"Occupy Maine Avenue" may not have quite the same zing as "Occupy Wall Street," but protesters camped outside the Federal Communications Commission's headquarters on Maine Avenue in southwest Washington, D.C., are just as determined to be seen and heard as those who set up camp in Manhattan's Financial District in 2011.
Next week, the FCC plans to propose new rules that its chairman claims will preserve the Internet as a free, fair and open communications medium for all. It seems far more likely that the rules will radically distort the medium by tilting Internet functioning even further in favor of the giant technology players.

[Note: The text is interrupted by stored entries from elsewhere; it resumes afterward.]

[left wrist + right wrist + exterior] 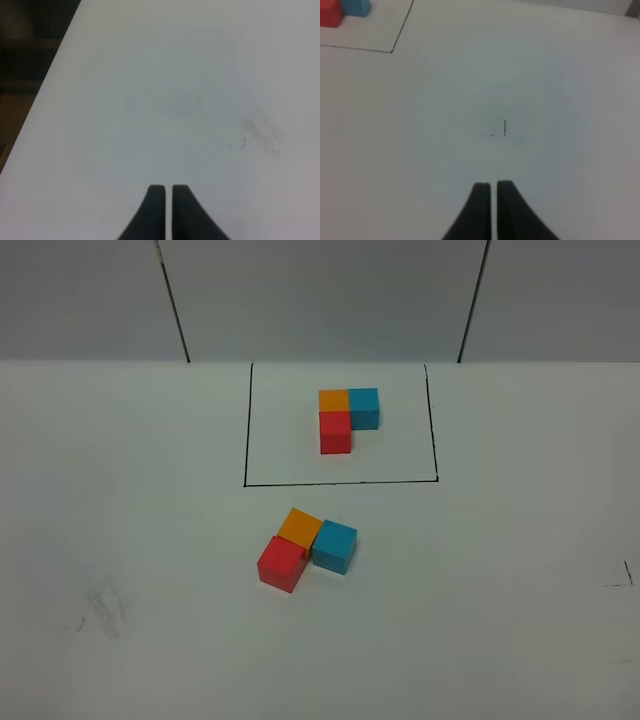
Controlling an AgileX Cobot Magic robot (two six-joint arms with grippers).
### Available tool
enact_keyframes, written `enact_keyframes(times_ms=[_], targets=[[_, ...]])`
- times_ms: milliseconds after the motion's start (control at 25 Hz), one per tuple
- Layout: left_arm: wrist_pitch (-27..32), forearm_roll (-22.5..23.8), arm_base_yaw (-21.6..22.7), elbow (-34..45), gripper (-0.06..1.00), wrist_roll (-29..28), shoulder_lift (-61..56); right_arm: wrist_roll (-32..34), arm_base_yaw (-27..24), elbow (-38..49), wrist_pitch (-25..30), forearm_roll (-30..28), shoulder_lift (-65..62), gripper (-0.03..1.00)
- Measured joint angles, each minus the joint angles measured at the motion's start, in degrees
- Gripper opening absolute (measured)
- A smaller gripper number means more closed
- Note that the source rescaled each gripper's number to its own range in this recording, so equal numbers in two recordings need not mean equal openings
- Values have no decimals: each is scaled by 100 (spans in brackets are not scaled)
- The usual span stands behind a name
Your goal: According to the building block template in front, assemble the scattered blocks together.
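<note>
1. A white table (120, 540) is filling the overhead view. At its far side, a thin black drawn rectangle (245, 420) is framing the template (345, 415): three small cubes joined squarely in an L, orange beside blue along the back, red in front of the orange.

2. The loose blocks are sitting on the near side of the frame, outside it: a red cube (281, 564), an orange cube (300, 527) and a blue cube (334, 546). They are touching or nearly touching in a rough L, turned at an angle to the template.

3. Neither arm is showing in the overhead view. The left gripper (167, 192) is hovering over bare table with its jaws pressed almost together, a hair-thin gap between them, holding nothing. The right gripper (492, 187) is doing the same, near a small pen mark (504, 128).

4. Risk: the loose group is looking slightly uneven, the blue cube sitting a little askew. Any nudge to square it could be pushing the neighbours apart, since nothing seems to be locking them together.

5. Risk: jaws this close together would need to open before gripping; descending closed could be knocking a cube away.

6. The cubes are looking matte, plain and equal in size, with crisp edges. The table is smooth, with a faint grey smudge (105, 605).
</note>
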Motion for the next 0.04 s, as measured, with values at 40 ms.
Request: enact_keyframes(times_ms=[40], targets=[[0, 0, 0, 0, 0, 0, 0, 0, 0, 0, 0, 0, 0, 0]])
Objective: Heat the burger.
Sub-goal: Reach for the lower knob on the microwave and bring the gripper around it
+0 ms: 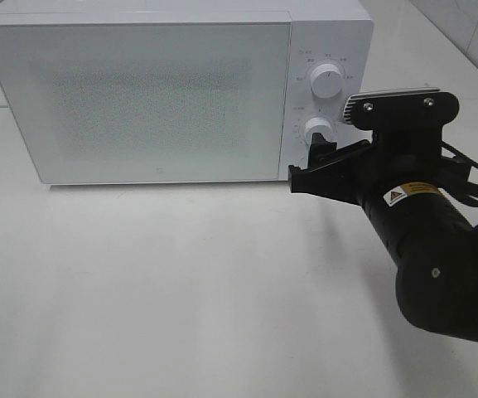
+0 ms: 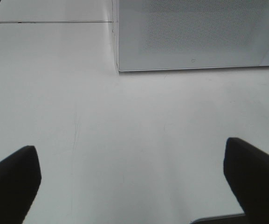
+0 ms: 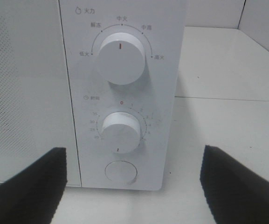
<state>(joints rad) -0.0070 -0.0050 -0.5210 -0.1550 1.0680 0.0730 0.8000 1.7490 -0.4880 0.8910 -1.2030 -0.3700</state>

When President Barack Obama pledged to appoint a FCC chair who was dedicated to protecting net neutrality, we had no reason to doubt he'd find the right person for the job. Obama campaigned in 2008 as a strong champion of the open Internet, telling an audience that he'd "take a back seat to no one in my commitment to net neutrality." He said that his chair would share his views on safeguarding the open Internet. Now, the president is on his second FCC chair, and neither has proven himself up to the task. Obama's second FCC chair, Tom Wheeler, will put into circulation today a proposal for a new rule. All evidence suggests that Wheeler's proposal is a betrayal of Obama and of the millions of people who have called on the FCC to put in place strong and enforceable net neutrality protections.